Date: 10 January 2022

2 minute read

Quilter’s Information Security experts share their thoughts on how you can protect your digital footprint.

Social media has been a game changer in the way we live our modern lives: in the way we do business, connect with people, how we learn, and share information, and of course it kept us connected through lockdowns.

But every time we interact with any social media platform (from Facebook to fitness tracking apps to ‘professional’ sites like LinkedIn), we give away information about ourselves. This creates our ‘Digital Footprint’ that, when added up and layered from a variety of sources, can paint a very accurate picture of ourselves. So much so, that according to this 2015 study, Facebook can predict your personality better than your parents or best friends.

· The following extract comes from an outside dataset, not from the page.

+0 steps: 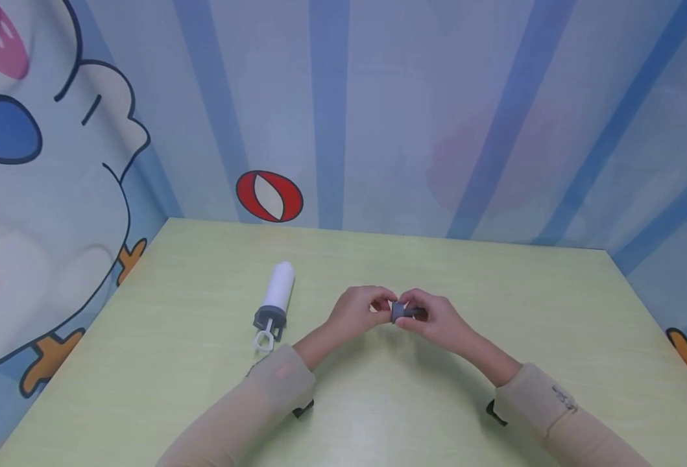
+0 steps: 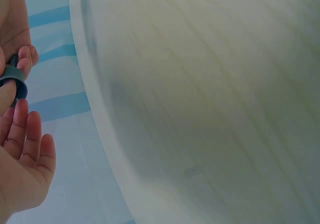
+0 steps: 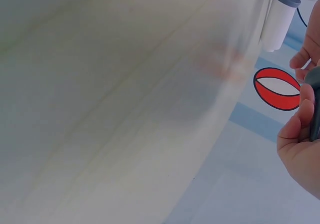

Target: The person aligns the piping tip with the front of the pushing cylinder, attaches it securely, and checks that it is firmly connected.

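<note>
A small dark grey nozzle cap (image 1: 397, 312) with a narrow spout is held between both hands above the table. My left hand (image 1: 356, 312) pinches its wide collar from the left. In the left wrist view the thumb reaches into the cap's (image 2: 13, 73) open rim, and the other fingers lie behind it. From the right, my right hand (image 1: 441, 321) grips the cap by the spout end; the right wrist view shows fingers curled around the dark spout (image 3: 315, 115). To the left lies a white plunger-type tube (image 1: 279, 289) with a grey collar and a pale ring handle.
The pale green table (image 1: 471, 272) ends at the back against a blue striped wall (image 1: 390, 130). Cartoon figures and a red-and-white oval (image 1: 270, 196) are printed on the wall. Dark straps show under both sleeve cuffs.
</note>
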The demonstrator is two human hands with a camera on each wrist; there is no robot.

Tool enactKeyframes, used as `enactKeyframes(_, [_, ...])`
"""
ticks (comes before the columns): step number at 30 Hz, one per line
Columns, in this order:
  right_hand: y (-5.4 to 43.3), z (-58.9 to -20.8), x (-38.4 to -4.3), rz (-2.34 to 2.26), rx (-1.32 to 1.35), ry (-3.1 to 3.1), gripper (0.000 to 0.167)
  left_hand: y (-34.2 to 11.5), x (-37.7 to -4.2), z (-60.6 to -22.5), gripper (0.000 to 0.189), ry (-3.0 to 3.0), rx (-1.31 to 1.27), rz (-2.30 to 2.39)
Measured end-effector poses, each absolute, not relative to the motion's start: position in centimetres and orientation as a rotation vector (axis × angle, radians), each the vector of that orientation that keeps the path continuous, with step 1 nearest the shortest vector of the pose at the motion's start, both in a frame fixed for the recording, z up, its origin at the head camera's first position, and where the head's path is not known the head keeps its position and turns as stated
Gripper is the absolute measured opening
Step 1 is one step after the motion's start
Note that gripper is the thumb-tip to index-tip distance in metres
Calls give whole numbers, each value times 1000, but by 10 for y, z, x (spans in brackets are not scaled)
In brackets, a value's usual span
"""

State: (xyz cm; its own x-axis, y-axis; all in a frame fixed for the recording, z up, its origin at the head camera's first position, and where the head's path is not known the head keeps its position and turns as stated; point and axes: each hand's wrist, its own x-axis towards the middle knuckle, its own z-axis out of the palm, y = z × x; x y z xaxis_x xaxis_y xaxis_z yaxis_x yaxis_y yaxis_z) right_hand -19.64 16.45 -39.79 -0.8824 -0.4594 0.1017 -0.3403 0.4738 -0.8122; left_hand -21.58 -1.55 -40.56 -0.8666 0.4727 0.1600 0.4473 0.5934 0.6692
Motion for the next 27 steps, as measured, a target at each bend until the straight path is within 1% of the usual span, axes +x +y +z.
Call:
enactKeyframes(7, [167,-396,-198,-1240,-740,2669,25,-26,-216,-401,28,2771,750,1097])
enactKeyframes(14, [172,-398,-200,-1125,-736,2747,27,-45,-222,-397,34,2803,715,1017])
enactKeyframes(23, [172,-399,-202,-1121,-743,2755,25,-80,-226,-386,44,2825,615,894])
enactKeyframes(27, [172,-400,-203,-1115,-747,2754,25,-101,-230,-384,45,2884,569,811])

Publicly available information we give to social media is therefore a gold mine for a cybercriminal, and can leave us open to scams and fraud. 

Psychological insight:

On Social Media apps, many default settings use motivational triggers causing us to use the apps more often and for longer than we would necessarily wish as. These triggers include:

  • push notifications (that trigger sounds and lights on our phone until addressed);
  • ‘unread’ icons;
  • ‘social proof’ (‘your contact just posted to…’);
  • ‘nudge’ tactics – such as always keeping us signed in for ‘ease’;

Powerful algorithms also drive us towards content we are more likely to interact with, in both positive and negative ways – making an outraged comment on a post that invokes your ire is a surefire way to ensure you see more of that type of post.

Six tips to keep you safe on social media

Take a look at YOUR digital footprint: what information is available about you online? How can it be layered with other data to reveal more about you?

  1. Search for yourself using a few different search engines – what would interest a cybercriminal?
  2. Check your details on ‘HaveIbeenpwned’ website to see if your details have been leaked online
  3. When on social media, treat the ‘about me’ fields as optional – these are not mandatory and may be a wealth of valuable information to an attacker
  4. Become a master of privacy settings: spend some time going through any platforms you are a member of and familiarise yourself with your privacy settings – the NCSC has more advice and links to popular privacy settings
  5. Know the people you ‘friend’ or connect with. Take some time to ‘prune’ your connections list on occasion, and exercise caution with any messages from people you don’t personally know – especially if they are asking for information, asking you to click a link, or open an attachment.
  6. Use password managers, create strong passphrases and use multifactor authentication wherever possible: access to your account is extremely valuable and can cause real harm in the wrong hands.